> **Activity**: Across these entries, work out how many lines carry the string "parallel", and give only that number.

(Dataset records)
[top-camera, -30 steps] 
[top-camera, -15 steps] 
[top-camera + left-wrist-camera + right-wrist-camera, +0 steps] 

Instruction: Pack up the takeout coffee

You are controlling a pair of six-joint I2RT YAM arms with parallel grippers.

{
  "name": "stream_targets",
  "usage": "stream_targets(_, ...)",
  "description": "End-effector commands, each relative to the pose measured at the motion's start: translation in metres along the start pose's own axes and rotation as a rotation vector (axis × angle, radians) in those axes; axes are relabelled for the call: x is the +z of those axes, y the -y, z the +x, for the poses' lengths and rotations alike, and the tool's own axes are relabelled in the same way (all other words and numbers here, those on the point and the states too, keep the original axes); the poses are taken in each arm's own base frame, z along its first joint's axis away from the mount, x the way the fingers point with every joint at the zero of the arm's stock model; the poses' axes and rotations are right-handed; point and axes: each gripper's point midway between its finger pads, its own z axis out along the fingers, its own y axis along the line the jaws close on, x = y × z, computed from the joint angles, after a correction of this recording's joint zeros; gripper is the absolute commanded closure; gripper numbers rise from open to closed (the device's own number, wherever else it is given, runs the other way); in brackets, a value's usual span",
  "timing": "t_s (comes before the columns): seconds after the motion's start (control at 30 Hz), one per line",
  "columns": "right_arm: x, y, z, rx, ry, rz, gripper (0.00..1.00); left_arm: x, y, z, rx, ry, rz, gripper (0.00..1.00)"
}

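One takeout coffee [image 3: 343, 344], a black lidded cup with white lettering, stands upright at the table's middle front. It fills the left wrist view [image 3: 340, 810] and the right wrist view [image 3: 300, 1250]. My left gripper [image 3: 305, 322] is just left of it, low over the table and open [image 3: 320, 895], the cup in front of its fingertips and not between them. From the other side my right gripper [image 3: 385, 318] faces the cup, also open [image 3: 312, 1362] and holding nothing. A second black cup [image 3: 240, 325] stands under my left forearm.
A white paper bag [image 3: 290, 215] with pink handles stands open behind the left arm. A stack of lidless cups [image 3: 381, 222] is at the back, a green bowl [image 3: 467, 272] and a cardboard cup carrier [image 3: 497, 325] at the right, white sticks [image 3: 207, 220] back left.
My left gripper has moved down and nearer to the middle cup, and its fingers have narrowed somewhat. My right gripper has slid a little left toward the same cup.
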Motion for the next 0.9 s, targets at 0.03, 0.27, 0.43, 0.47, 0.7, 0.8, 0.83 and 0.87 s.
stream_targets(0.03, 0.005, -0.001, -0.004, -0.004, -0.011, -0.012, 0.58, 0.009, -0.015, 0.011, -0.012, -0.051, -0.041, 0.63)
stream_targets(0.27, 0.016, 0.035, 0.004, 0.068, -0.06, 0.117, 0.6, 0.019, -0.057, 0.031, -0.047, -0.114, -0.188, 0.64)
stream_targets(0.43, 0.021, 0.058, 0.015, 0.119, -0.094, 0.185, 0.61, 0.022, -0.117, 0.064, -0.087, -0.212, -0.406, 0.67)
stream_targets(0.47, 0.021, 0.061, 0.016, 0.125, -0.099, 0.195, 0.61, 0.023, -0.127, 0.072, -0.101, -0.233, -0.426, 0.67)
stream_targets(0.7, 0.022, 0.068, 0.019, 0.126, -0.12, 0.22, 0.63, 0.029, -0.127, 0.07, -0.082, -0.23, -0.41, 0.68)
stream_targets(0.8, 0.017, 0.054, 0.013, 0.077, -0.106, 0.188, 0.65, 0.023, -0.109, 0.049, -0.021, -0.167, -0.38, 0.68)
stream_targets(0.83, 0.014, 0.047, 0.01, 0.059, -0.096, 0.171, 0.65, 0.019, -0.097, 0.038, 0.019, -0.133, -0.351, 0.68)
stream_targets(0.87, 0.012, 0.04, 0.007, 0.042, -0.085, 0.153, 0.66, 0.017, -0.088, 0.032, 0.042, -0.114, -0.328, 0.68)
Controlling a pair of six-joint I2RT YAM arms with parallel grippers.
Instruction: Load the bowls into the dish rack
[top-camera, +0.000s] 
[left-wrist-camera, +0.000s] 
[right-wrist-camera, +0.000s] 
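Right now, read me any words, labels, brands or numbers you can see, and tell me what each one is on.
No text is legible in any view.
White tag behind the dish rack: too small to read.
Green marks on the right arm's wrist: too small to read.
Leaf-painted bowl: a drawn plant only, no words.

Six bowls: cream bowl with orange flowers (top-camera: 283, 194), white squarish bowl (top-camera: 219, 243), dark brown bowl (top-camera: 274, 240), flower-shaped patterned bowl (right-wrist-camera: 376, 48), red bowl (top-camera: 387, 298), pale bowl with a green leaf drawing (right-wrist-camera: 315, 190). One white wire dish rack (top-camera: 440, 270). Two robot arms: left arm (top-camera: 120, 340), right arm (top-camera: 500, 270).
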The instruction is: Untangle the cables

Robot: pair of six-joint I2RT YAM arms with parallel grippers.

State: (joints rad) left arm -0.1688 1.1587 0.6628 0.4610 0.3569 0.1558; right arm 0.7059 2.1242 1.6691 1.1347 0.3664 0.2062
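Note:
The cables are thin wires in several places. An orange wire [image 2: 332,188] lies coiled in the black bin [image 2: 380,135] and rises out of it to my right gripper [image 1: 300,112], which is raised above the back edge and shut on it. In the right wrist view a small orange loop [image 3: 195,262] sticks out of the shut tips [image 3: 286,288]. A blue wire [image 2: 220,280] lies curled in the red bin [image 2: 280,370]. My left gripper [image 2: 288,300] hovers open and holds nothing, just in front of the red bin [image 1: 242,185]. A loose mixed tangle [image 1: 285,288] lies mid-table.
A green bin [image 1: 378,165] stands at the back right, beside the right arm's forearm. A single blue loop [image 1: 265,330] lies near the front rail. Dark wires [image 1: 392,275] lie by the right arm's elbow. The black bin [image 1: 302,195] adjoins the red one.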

> **Response below**: 3